Editor's Note
FDA is scheduled to announce in tomorrow's Federal Register a May 31 public hearing to obtain scientific data and information about the safety, manufacturing, product quality, marketing, labeling, and sale of products containing cannabis or cannabis-derived compounds. The goal of the hearing is to inform FDA's regulatory oversight of these products. FDA does not intend for this hearing to produce any decisions or new positions on specific regulatory questions, but does expect it to be an important step in the continued evaluation of cannabis and cannabis-derived compounds in FDA-regulated products. In addition to this hearing, FDA announced several related initiatives, including formation of a high-level internal agency working group to explore potential pathways for dietary supplements and/or conventional foods containing CBD to be lawfully marketed, website updates with answers to frequently asked questions , and multiple warning letters to companies marketing CBD products with claims that FDA alleges are "egregious and unfounded" and "aimed at vulnerable populations."
April 3, 2019
Federal Register


Public hearing on May 31, requests to present due May 10, written comments due July 2
ACTION: Notice of public hearing; request for comments.

SUMMARY: The Food and Drug Administration (FDA, the Agency, or we) is announcing a public hearing to obtain scientific data and information about the safety, manufacturing, product quality, marketing, labeling, and sale of products containing cannabis or cannabis-derived compounds.

DATES: The public hearing will be held on May 31, 2019, from 8 a.m. to 6 p.m. Submit requests to make oral presentations and comments at the public hearing by May 10, 2019. Electronic or written comments will be accepted until July 2, 2019. See the SUPPLEMENTARY INFORMATION section for registration and information.

ADDRESSES: The public hearing will be held at FDA White Oak Campus,10903 New Hampshire Ave., Building 31 Conference Center, the Great Room (rm. 1503), Silver Spring, MD 20993. Entrance for the public hearing participants (non-FDA employees) is through Building 1, where routine security check procedures will be performed.

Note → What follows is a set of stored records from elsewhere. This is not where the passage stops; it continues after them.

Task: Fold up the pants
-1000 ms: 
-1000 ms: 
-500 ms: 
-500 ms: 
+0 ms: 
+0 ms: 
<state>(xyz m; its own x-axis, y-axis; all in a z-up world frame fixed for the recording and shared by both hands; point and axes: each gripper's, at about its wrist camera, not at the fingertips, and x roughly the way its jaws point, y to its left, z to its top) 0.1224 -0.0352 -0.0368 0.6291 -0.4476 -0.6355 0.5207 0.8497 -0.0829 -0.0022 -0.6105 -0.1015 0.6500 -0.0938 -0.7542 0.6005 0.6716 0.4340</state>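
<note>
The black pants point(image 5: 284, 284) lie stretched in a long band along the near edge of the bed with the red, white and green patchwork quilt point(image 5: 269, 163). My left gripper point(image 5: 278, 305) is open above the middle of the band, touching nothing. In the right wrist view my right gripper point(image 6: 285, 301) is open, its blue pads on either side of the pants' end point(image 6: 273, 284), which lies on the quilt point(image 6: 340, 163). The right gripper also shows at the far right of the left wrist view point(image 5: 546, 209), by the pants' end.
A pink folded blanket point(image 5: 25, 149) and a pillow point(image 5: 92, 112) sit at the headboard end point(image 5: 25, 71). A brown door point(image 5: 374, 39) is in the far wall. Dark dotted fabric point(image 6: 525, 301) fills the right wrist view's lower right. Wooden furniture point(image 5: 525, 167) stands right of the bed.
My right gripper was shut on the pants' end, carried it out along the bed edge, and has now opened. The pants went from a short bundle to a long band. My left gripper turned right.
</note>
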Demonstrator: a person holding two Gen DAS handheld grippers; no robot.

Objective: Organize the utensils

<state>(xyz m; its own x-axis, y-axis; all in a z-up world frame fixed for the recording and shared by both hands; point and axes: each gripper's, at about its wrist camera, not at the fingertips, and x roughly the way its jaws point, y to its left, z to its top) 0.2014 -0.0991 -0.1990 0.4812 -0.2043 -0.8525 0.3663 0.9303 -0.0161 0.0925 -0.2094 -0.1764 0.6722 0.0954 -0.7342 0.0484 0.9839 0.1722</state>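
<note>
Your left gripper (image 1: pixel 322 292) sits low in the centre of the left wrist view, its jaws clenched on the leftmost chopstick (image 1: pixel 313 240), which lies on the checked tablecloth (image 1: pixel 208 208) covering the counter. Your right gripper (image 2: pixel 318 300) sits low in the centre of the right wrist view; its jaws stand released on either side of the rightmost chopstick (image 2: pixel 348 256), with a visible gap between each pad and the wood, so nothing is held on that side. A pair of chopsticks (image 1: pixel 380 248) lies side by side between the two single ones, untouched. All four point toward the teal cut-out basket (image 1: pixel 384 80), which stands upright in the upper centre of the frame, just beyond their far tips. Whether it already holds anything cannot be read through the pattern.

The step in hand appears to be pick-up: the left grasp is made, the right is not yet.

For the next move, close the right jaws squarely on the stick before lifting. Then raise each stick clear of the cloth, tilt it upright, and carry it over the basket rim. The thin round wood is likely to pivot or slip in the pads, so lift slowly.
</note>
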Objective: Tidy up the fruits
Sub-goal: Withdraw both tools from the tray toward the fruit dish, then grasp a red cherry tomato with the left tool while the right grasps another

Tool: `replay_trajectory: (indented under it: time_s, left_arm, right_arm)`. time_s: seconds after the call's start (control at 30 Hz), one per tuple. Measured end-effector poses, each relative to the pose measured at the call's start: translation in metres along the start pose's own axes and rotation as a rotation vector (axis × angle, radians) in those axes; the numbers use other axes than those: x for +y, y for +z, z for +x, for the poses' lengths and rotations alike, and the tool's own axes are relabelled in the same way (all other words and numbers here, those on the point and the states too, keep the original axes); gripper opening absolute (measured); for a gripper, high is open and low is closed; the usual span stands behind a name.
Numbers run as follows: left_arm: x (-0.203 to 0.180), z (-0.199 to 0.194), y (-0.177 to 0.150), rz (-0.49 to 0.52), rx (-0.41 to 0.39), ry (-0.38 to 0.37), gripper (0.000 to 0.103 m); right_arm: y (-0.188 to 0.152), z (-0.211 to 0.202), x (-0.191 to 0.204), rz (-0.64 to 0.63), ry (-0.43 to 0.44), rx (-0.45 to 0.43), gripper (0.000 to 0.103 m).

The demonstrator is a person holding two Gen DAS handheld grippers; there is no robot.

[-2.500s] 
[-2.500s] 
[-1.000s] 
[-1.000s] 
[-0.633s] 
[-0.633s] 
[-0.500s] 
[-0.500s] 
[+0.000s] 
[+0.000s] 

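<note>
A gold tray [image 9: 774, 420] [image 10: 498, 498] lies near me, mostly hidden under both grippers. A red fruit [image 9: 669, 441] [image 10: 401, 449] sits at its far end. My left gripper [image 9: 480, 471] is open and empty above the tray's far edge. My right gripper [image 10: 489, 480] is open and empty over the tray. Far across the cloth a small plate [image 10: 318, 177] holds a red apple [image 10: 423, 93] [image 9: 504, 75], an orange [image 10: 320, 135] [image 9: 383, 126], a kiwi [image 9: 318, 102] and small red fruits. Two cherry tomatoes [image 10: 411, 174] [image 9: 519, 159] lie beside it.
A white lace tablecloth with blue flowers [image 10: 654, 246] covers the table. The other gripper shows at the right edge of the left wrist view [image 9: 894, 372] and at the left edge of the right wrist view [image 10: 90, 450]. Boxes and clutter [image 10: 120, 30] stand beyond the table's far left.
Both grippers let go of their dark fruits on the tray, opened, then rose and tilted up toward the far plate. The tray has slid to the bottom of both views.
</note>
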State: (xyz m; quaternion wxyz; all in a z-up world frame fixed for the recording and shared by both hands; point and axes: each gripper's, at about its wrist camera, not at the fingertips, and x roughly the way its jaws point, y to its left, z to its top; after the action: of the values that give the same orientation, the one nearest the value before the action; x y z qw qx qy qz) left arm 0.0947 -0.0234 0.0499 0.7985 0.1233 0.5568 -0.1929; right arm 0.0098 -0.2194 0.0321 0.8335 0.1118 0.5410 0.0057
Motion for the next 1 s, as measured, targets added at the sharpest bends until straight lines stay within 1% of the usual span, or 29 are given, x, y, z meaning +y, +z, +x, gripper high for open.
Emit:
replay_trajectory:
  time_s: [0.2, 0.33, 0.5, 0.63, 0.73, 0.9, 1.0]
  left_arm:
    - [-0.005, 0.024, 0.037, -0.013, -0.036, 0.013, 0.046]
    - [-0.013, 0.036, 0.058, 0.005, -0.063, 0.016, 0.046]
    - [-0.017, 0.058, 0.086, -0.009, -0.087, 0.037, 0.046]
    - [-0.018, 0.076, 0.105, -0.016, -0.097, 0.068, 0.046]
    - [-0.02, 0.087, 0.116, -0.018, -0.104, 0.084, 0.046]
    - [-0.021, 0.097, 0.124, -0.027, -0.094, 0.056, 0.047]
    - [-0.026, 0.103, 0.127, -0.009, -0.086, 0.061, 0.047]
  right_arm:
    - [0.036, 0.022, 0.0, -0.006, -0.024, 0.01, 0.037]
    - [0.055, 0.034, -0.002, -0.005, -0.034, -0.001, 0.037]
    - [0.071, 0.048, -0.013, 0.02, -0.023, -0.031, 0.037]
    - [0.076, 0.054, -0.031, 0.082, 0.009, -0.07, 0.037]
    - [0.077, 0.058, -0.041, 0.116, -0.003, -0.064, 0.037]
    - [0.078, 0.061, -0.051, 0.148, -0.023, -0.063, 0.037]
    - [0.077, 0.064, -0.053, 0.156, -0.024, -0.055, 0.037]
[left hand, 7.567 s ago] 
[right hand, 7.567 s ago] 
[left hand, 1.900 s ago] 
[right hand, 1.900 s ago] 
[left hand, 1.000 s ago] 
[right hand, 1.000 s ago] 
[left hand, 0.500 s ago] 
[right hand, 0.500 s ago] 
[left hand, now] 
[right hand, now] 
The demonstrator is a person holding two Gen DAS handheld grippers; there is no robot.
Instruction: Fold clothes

See parking and security information online.

FDA is establishing a docket for public comment on this hearing. The docket number is FDA-2019-N-1482. The docket will close on July 2, 2019. Submit either electronic or written comments on this public hearing by July 2, 2019. Please note that late, untimely filed comments will not be considered. Electronic comments must be submitted on or before July 2, 2019. The https://www.regulations.gov electronic filing system will accept comments until 11:59 p.m. Eastern Time at the end of July 2, 2019. Comments received by mail/hand delivery/courier (for written/paper submissions) will be considered timely if they are postmarked or the delivery service acceptance receipt is on or before that date.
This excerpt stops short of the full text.